Re: robots.txt on git.postgresql.org - Mailing list pgsql-hackers

From Magnus Hagander
Subject Re: robots.txt on git.postgresql.org
Date
Msg-id CABUevEyUM-CEmmBcHmX6VrnkHj8O7xYk6ZvfdSfk-T8O4jd-Vw@mail.gmail.com
Whole thread Raw
In response to Re: robots.txt on git.postgresql.org  (Craig Ringer <craig@2ndquadrant.com>)
Responses Re: robots.txt on git.postgresql.org
List pgsql-hackers
On Wed, Jul 10, 2013 at 10:25 AM, Craig Ringer <craig@2ndquadrant.com> wrote:
> On 07/09/2013 11:30 PM, Andres Freund wrote:
>> On 2013-07-09 16:24:42 +0100, Greg Stark wrote:
>>> I note that git.postgresql.org's robot.txt refuses permission to crawl
>>> the git repository:
>>>
>>> http://git.postgresql.org/robots.txt
>>>
>>> User-agent: *
>>> Disallow: /
>>>
>>>
>>> I'm curious what motivates this. It's certainly useful to be able to
>>> search for commits.
>>
>> Gitweb is horribly slow. I don't think anybody with a bigger git repo
>> using gitweb can afford to let all the crawlers go through it.
>
> Wouldn't whacking a reverse proxy in front be a pretty reasonable
> option?

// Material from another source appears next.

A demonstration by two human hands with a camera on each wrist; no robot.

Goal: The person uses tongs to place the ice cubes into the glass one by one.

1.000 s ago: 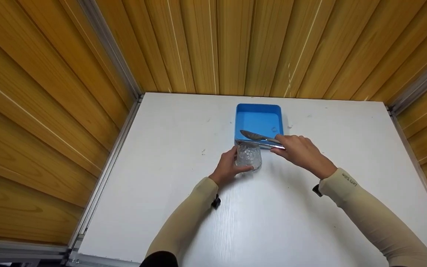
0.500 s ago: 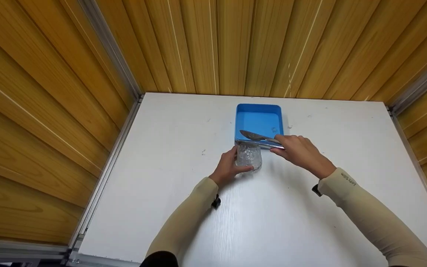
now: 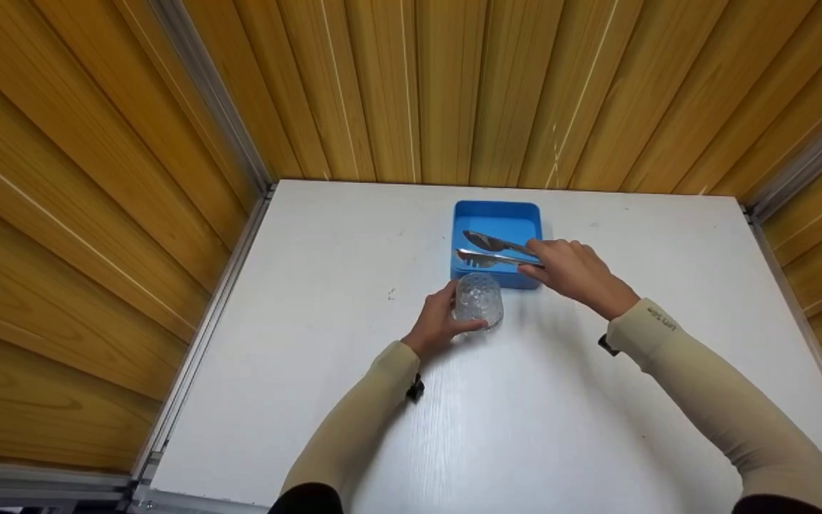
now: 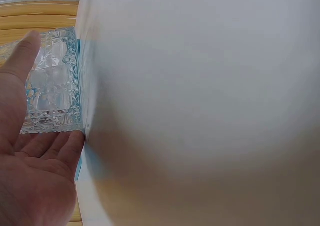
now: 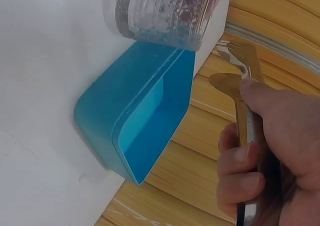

There's a disk space cost, but using Apache's mod_proxy or
> similar would do quite nicely.

We already run this, that's what we did to make it survive at all. The
problem is there are so many thousands of different URLs you can get
to on that site, and google indexes them all by default.

It's before we had this that the side regularly died.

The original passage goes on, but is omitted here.